Animal Preparation for MRI: Adult Long-Evans rats were sedated with medetomidine; temperature and respiration rate were monitored.
MRI experiments: A 9.4T BioSpec scanner (Bruker, Germany) with an 86mm quadrature resonator for transmittance and a 4-element array cryoprobe11,12 for signal reception was used. fMRI data was acquired under 95%O2 with a SE-EPI sequence (TE/TR=40/1500ms, FOV=18x16.1mm2, resolution=268x268μm2, slice thickness=1.5mm, tacq=6min 45s).
Stimulation: A blue LED (𝜆=470nm) was used for binocular stimulation with ISI=490ms, and continuous light. The stimulation paradigm shown in Fig.1E.
Data analysis: fMRI pre-processing included manual outlier correction; slice-timing correction; smoothing (3D Gaussian kernel, FWHM=0.268mm isotropic); mean volume realignment and co-registration to the T2-weighted anatomical reference. GLM was performed using an HRF peaking at 1sec. A minimum significance level of 0.001 (FDR corrected) with a minimum cluster size of 20 voxels were used.

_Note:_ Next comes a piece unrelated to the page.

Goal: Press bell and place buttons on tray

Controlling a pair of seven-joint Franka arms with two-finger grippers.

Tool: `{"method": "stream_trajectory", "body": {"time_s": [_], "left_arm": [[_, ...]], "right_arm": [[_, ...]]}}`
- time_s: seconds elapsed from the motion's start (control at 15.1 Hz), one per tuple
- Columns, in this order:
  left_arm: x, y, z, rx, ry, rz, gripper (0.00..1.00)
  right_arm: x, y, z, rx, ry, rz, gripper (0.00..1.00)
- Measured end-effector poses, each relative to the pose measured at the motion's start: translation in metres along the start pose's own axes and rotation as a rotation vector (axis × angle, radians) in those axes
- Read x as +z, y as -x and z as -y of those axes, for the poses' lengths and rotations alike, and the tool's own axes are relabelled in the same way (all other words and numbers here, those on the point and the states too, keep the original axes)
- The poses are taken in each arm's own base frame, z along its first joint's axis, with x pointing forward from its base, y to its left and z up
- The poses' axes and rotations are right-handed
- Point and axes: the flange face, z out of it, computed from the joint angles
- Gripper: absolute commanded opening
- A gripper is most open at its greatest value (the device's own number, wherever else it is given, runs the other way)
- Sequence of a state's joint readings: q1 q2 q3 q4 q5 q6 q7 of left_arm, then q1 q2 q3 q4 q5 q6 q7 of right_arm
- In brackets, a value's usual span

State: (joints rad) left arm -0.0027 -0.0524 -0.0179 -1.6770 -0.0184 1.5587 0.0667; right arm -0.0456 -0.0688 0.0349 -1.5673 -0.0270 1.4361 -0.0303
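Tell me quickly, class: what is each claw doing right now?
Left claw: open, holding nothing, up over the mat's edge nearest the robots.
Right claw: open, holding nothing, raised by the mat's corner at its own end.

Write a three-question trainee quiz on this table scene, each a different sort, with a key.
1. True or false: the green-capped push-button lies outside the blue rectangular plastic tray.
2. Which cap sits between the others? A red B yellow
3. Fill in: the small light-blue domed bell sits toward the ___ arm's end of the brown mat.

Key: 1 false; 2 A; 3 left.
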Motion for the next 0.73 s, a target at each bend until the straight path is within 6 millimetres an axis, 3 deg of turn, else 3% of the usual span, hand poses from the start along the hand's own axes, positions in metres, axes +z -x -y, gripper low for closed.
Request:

Atlas-based13 ROIs were manually drawn and signal time courses were detrended. The integral under the BOLD time courses during stimulation period were calculated and compared.
Results
Our behavioural paradigm successfully elicited learning and after training, animals were capable of discriminating between a stimulus flashing at 2Hz and continuous light with very high success rates (Fig.1D). We then scanned trained vs. naïve animals that did not undergo any training. For the flashing 2Hz stimulus, naive animals exhibited little cortical involvement (Fig. 2B(top)). Strikingly, trained animals exhibited much stronger BOLD responses in the cortex Fig. 2B(bottom). For the continuous light condition, where cortical suppression takes place, the expected NBRs were observed both for the naïve and the trained groups. Strikingly however, clear PBRs were observed in the trained group in more lateral cortex (white arrows in the Fig.2B), identified as the TeA. An ROI analysis (Fig.3A) confirmed these trends and showed that the largest differences between the groups occur at the cortical level, while the other junctions along the pathway show similar BOLD curves. A simple quantification of these effects (Fig3B-D) also confirmed these trends; and we show that a distribution of t-values for TeA exhibits a positive shift when the animals are trained (Fig.4).Discussion
Perceptual-learning alters neuronal responses to stimuli at single cell and population level for somatosensory, auditory and visual cortices, as well as higher associative-areas6-9. Our findings clearly reveal differences in BOLD-fMRI activity along the visual pathway between the trained and naïve groups6-9 (Figs2&3), mainly in VC, with the largest differences for the lower frequency presented (Fig3). As the cortex is important for learned behaviours and responds mainly to lower frequencies10, our findings support the hypothesis of learning-induced plasticity in this model. The power and added-value of fMRI is demonstrated in this study by mapping the brain-wide responses, thereby enabling the discovery of the involvement of associative areas14-17 in the visual task. Indeed, the now meaningful flashes elicited responses in higher associative areas, mainly in Temporal Association Cortex (TeA), which is not usually activated during naive visual processing (Fig.4B&C). This likely indicates that these areas actively participate in neural computations during learning14,18-21. and potentially encode lower-level visual characteristics or predicted values associated with visual stimulus22,23 after learning.Conclusions
Modulation of BOLD responses following perceptual learning were investigated. Cortical BOLD responses became stronger for low frequencies and results also show activation of higher associative cortex TeA. These data suggest behavioural relevance of stimuli can cause visible changes to BOLD responses even for simpler stimuli.Acknowledgements
The first and second authors contributed equally to the presented work.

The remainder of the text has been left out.